** Task prompt **
Transcribe all the material exactly. Leave every line as it is.

** Information provided **
==================================================
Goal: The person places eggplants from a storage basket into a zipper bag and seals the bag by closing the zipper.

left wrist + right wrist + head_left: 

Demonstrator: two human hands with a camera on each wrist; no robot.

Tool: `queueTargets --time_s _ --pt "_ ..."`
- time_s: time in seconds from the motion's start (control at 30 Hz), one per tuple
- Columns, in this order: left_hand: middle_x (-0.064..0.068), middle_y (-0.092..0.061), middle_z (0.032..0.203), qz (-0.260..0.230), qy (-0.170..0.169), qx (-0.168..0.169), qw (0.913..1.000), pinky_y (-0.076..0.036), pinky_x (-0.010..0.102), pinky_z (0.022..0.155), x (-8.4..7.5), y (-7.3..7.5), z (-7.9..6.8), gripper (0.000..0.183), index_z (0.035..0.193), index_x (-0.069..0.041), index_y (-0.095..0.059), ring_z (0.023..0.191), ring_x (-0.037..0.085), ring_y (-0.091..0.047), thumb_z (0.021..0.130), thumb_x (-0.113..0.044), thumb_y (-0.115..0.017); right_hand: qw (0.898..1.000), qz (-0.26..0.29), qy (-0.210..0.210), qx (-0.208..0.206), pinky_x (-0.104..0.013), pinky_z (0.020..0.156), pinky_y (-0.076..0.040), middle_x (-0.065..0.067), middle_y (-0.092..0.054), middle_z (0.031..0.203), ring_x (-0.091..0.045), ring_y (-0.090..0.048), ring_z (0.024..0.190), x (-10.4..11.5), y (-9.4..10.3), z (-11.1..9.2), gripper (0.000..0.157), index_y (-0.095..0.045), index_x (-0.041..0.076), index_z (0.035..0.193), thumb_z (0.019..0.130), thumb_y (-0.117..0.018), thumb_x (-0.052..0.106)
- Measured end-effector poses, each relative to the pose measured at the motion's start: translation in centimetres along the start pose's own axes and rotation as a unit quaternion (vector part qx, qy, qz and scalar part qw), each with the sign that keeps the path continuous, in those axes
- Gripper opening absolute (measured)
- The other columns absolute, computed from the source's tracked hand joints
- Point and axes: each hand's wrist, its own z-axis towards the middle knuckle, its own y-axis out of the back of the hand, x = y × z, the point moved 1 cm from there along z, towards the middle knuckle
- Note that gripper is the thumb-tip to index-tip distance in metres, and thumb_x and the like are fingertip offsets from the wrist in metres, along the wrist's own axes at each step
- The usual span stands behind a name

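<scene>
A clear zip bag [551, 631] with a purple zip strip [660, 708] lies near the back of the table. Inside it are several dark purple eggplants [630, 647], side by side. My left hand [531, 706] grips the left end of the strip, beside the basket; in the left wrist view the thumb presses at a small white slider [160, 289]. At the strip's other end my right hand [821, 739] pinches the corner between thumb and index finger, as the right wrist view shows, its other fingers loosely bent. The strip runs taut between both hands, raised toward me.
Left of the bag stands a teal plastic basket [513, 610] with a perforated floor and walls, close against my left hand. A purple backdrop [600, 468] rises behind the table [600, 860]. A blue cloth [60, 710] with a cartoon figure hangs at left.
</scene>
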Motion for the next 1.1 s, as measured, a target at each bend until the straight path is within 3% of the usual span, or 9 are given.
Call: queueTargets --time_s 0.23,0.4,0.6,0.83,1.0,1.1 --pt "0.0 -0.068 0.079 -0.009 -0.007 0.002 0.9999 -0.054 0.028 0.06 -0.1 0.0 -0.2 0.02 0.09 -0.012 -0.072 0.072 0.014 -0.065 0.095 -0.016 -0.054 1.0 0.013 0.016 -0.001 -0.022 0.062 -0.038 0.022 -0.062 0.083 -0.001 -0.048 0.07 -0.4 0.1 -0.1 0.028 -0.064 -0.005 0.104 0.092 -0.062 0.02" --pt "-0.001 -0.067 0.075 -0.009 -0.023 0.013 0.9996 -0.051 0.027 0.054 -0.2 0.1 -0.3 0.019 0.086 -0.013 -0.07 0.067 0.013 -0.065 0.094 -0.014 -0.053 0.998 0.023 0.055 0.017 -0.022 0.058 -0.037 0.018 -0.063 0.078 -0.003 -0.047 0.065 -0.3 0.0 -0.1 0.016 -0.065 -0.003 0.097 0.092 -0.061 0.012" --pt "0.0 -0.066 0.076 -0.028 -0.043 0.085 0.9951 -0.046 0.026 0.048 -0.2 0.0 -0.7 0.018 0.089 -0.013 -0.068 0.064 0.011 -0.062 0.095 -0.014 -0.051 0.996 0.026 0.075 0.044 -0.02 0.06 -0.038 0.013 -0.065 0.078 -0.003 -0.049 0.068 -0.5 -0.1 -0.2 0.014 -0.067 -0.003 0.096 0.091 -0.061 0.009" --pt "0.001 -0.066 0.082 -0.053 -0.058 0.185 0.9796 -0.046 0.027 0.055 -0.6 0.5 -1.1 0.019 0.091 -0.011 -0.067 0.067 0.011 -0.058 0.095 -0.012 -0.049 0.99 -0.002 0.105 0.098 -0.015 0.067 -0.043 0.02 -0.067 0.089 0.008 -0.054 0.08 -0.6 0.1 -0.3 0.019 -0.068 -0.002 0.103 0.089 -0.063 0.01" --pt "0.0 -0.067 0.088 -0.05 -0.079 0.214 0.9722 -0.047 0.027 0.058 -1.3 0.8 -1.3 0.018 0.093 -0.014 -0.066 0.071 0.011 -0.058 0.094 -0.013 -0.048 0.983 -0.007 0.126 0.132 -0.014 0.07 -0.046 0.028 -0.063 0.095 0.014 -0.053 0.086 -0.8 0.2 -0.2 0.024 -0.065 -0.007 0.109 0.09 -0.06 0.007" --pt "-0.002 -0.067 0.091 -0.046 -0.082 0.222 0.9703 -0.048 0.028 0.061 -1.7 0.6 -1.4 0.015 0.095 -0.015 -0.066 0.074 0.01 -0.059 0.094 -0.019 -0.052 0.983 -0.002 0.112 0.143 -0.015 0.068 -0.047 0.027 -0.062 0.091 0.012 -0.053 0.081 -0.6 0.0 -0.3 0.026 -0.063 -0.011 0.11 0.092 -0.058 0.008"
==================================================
** Written answer **
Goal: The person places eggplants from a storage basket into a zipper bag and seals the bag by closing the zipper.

left wrist + right wrist + head_left: 

Demonstrator: two human hands with a camera on each wrist; no robot.

Tool: `queueTargets --time_s _ --pt "_ ..."`
- time_s: time in seconds from the motion's start (control at 30 Hz), one per tuple
- Columns, in this order: left_hand: middle_x (-0.064..0.068), middle_y (-0.092..0.061), middle_z (0.032..0.203), qz (-0.260..0.230), qy (-0.170..0.169), qx (-0.168..0.169), qw (0.913..1.000), pinky_y (-0.076..0.036), pinky_x (-0.010..0.102), pinky_z (0.022..0.155), x (-8.4..7.5), y (-7.3..7.5), z (-7.9..6.8), gripper (0.000..0.183), index_z (0.035..0.193), index_x (-0.069..0.041), index_y (-0.095..0.059), ring_z (0.023..0.191), ring_x (-0.037..0.085), ring_y (-0.091..0.047), thumb_z (0.021..0.130), thumb_x (-0.113..0.044), thumb_y (-0.115..0.017); right_hand: qw (0.898..1.000), qz (-0.26..0.29), qy (-0.210..0.210), qx (-0.208..0.206), pinky_x (-0.104..0.013), pinky_z (0.020..0.156), pinky_y (-0.076..0.040), middle_x (-0.065..0.067), middle_y (-0.092..0.054), middle_z (0.031..0.203), ring_x (-0.091..0.045), ring_y (-0.090..0.048), ring_z (0.024..0.190), x (-10.4..11.5), y (-9.4..10.3), z (-11.1..9.2), gripper (0.000..0.157), index_y (-0.095..0.045), index_x (-0.041..0.076), index_z (0.035..0.193), thumb_z (0.019..0.130), thumb_y (-0.117..0.018), thumb_x (-0.052..0.106)
- Measured end-effector poses, each relative to the pose measured at the motion's start: translation in centimetres along the start pose's own axes and rotation as a unit quaternion (vector part qx, qy, qz and scalar part qw), each with the sign that keeps the path continuous, in those axes
- Gripper opening absolute (measured)
- The other columns absolute, computed from the source's tracked hand joints
- Point and axes: each hand's wrist, its own z-axis towards the middle knuckle, its own y-axis out of the back of the hand, x = y × z, the point moved 1 cm from there along z, towards the middle knuckle
- Note that gripper is the thumb-tip to index-tip distance in metres, and thumb_x and the like are fingertip offsets from the wrist in metres, along the wrist's own axes at each step
- The usual span stands behind a name

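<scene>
A clear zip bag [551, 631] with a purple zip strip [660, 708] lies near the back of the table. Inside it are several dark purple eggplants [630, 647], side by side. My left hand [531, 706] grips the left end of the strip, beside the basket; in the left wrist view the thumb presses at a small white slider [160, 289]. At the strip's other end my right hand [821, 739] pinches the corner between thumb and index finger, as the right wrist view shows, its other fingers loosely bent. The strip runs taut between both hands, raised toward me.
Left of the bag stands a teal plastic basket [513, 610] with a perforated floor and walls, close against my left hand. A purple backdrop [600, 468] rises behind the table [600, 860]. A blue cloth [60, 710] with a cartoon figure hangs at left.
</scene>
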Motion for the next 1.1 s, as measured, a target at each bend until the straight path is within 3% of the usual span, or 9 are given.
Call: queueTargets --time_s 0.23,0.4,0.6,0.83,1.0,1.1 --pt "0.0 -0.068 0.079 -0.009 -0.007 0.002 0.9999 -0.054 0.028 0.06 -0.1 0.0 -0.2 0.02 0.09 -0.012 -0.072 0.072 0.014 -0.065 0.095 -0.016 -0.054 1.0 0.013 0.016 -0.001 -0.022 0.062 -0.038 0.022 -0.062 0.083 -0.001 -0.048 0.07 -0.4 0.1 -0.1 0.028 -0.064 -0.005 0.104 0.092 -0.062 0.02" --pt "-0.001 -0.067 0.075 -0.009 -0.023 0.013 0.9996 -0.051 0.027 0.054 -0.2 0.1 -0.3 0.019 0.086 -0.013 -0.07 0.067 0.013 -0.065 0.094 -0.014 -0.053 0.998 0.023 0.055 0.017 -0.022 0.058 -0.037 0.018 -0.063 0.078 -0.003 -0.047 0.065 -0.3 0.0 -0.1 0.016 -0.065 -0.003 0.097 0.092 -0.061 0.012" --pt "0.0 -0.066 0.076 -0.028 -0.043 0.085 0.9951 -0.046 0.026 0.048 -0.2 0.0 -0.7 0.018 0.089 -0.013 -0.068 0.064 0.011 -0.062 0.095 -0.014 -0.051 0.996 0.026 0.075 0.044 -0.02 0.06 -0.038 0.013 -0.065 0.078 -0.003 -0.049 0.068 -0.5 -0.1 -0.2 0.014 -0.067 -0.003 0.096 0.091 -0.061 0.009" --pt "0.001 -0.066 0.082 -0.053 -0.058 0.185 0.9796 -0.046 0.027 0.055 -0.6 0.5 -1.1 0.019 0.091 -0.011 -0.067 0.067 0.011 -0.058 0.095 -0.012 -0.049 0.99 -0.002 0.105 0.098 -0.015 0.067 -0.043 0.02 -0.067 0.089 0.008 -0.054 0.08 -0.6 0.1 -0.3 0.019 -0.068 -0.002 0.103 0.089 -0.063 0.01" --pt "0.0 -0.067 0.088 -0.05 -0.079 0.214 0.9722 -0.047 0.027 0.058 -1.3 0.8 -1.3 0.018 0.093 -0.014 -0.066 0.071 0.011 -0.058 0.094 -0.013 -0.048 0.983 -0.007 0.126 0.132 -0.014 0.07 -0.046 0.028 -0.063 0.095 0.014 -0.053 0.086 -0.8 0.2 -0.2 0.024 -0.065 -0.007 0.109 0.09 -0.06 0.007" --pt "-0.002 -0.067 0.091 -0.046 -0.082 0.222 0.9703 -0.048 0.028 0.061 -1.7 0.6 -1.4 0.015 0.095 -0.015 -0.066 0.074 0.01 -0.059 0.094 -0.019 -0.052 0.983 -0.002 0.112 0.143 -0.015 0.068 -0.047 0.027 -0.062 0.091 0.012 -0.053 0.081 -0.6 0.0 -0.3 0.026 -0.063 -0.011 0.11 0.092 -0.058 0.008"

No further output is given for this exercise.